DESCRIPTION OF THE TASK: Repeat all the data that appears below, keeping it exact.

DATA:
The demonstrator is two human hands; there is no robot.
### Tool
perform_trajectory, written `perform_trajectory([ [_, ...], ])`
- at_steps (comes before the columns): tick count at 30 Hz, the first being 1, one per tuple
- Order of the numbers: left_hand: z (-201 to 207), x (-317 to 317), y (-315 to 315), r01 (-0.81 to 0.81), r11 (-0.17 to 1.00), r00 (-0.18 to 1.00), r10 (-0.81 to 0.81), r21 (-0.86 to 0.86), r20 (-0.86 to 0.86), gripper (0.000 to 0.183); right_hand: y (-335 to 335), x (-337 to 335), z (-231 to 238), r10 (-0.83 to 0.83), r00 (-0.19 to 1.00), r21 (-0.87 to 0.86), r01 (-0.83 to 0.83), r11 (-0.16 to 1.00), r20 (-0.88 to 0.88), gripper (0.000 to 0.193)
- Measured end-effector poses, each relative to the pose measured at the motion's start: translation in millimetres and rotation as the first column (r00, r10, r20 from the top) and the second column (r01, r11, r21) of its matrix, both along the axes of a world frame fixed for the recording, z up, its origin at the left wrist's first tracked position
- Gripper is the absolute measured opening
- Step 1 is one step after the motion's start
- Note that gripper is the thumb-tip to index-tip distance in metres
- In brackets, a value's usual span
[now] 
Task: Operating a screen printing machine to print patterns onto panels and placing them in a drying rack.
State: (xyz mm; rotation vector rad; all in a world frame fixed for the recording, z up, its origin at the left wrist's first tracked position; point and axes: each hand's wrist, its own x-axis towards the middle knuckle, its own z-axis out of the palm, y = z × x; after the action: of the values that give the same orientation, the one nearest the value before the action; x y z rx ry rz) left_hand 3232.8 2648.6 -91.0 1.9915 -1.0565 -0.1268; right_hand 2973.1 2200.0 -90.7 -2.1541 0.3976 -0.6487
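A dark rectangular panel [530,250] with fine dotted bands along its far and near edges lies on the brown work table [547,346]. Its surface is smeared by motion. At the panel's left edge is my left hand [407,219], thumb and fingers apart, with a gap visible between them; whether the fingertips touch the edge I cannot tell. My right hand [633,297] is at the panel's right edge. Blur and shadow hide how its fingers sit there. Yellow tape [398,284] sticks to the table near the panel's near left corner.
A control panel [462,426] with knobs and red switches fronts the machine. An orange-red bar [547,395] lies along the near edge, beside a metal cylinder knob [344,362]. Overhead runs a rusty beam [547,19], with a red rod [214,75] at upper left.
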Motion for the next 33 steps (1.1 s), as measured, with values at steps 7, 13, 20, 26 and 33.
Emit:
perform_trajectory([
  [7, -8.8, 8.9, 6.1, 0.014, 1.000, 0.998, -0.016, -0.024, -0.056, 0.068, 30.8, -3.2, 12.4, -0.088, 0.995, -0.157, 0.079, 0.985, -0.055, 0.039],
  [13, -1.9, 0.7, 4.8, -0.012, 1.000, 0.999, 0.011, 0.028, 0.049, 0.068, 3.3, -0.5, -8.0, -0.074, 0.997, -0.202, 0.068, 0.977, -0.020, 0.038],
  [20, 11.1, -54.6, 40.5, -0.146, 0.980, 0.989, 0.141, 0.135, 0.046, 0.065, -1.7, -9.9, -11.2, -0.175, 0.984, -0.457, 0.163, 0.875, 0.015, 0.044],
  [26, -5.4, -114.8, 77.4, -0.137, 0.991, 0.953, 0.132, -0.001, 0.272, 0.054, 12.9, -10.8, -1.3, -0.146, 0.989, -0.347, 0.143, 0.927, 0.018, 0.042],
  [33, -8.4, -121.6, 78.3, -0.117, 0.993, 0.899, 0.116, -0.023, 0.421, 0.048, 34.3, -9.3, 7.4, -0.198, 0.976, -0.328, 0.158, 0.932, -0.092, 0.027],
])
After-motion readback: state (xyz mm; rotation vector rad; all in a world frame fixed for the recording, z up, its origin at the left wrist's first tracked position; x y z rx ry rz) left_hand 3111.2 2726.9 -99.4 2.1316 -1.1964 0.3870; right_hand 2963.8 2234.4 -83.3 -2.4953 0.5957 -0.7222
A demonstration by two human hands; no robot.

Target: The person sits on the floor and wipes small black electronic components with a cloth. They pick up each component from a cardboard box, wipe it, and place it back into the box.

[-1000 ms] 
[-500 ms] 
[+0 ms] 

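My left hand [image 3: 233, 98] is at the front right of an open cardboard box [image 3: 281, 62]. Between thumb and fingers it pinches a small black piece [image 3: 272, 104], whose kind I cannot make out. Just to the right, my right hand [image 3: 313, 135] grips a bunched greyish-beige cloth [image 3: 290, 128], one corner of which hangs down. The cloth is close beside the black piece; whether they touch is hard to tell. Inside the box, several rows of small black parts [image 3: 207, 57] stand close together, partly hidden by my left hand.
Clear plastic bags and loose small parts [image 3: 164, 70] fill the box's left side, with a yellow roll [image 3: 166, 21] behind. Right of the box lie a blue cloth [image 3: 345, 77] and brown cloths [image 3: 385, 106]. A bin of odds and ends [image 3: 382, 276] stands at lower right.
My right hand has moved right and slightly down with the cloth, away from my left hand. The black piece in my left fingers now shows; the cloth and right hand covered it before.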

EXPECTED ANSWER:
The demonstrator is two human hands; there is no robot.
### Tool
perform_trajectory, written `perform_trajectory([ [_, ...], ])`
- at_steps (comes before the columns): tick count at 30 Hz, the first being 1, one per tuple
- Order of the numbers: left_hand: z (-201 to 207), x (-317 to 317), y (-315 to 315), r01 (-0.81 to 0.81), r11 (-0.17 to 1.00), r00 (-0.18 to 1.00), r10 (-0.81 to 0.81), r21 (-0.86 to 0.86), r20 (-0.86 to 0.86), gripper (0.000 to 0.183); right_hand: y (-335 to 335), x (-337 to 335), z (-231 to 238), r10 (-0.83 to 0.83), r00 (-0.19 to 1.00), r21 (-0.87 to 0.86), r01 (-0.83 to 0.83), r11 (-0.16 to 1.00), r20 (-0.88 to 0.88), gripper (0.000 to 0.193)
- Measured end-effector poses, each relative to the pose measured at the motion's start: translation in millimetres and rotation as the first column (r00, r10, r20 from the top) and the second column (r01, r11, r21) of its matrix, both along the axes of a world frame fixed for the recording, z up, its origin at the left wrist's first tracked position
- Gripper is the absolute measured opening
- Step 1 is one step after the motion's start
- Note that gripper is the thumb-tip to index-tip distance in metres
- In brackets, a value's usual span
[now] 
Task: Operating a screen printing machine to print patterns onto panels and placing them in a drying rack.
State: (xyz mm; rotation vector rad; all in a world frame fixed for the recording, z up, its origin at the left wrist's first tracked position; point and axes: each hand's wrist, its own x-axis towards the middle knuckle, its own z-axis out of the palm, y = z × x; after the action: of the values that give the same orientation, the one nearest the value before the action; x y z rx ry rz) left_hand 3232.8 2648.6 -91.0 1.9915 -1.0565 -0.1268; right_hand 2973.1 2200.0 -90.7 -2.1541 0.3976 -0.6487
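A dark rectangular panel [530,250] with fine dotted bands along its far and near edges lies on the brown work table [547,346]. Its surface is smeared by motion. At the panel's left edge is my left hand [407,219], thumb and fingers apart, with a gap visible between them; whether the fingertips touch the edge I cannot tell. My right hand [633,297] is at the panel's right edge. Blur and shadow hide how its fingers sit there. Yellow tape [398,284] sticks to the table near the panel's near left corner.
A control panel [462,426] with knobs and red switches fronts the machine. An orange-red bar [547,395] lies along the near edge, beside a metal cylinder knob [344,362]. Overhead runs a rusty beam [547,19], with a red rod [214,75] at upper left.
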Motion for the next 33 steps (1.1 s), as measured, with values at steps 7, 13, 20, 26 and 33.
Emit:
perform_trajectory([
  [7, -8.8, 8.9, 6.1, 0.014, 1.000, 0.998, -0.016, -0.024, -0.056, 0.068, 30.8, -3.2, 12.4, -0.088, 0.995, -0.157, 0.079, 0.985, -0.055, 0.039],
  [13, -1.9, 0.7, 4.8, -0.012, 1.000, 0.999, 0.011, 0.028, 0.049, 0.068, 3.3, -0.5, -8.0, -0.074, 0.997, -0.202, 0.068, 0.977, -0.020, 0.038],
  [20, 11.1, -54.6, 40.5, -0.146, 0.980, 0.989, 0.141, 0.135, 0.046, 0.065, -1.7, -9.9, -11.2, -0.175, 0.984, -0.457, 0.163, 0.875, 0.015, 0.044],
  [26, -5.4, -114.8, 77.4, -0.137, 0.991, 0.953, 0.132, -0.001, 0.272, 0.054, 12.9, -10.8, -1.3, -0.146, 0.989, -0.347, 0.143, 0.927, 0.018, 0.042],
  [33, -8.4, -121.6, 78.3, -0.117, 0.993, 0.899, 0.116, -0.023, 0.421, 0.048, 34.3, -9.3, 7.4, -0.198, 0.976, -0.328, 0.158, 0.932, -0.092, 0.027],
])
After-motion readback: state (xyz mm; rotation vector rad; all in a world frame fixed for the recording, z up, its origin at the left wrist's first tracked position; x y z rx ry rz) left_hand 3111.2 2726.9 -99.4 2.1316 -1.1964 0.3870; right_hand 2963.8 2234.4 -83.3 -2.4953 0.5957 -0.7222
A demonstration by two human hands; no robot.

Target: The person sits on the floor and wipes small black electronic components with a cloth. They pick up each component from a cardboard box, wipe it, and place it back into the box.

[-1000 ms] 
[-500 ms] 
[+0 ms] 

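My left hand [image 3: 233, 98] is at the front right of an open cardboard box [image 3: 281, 62]. Between thumb and fingers it pinches a small black piece [image 3: 272, 104], whose kind I cannot make out. Just to the right, my right hand [image 3: 313, 135] grips a bunched greyish-beige cloth [image 3: 290, 128], one corner of which hangs down. The cloth is close beside the black piece; whether they touch is hard to tell. Inside the box, several rows of small black parts [image 3: 207, 57] stand close together, partly hidden by my left hand.
Clear plastic bags and loose small parts [image 3: 164, 70] fill the box's left side, with a yellow roll [image 3: 166, 21] behind. Right of the box lie a blue cloth [image 3: 345, 77] and brown cloths [image 3: 385, 106]. A bin of odds and ends [image 3: 382, 276] stands at lower right.
My right hand has moved right and slightly down with the cloth, away from my left hand. The black piece in my left fingers now shows; the cloth and right hand covered it before.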

The requested output has been produced.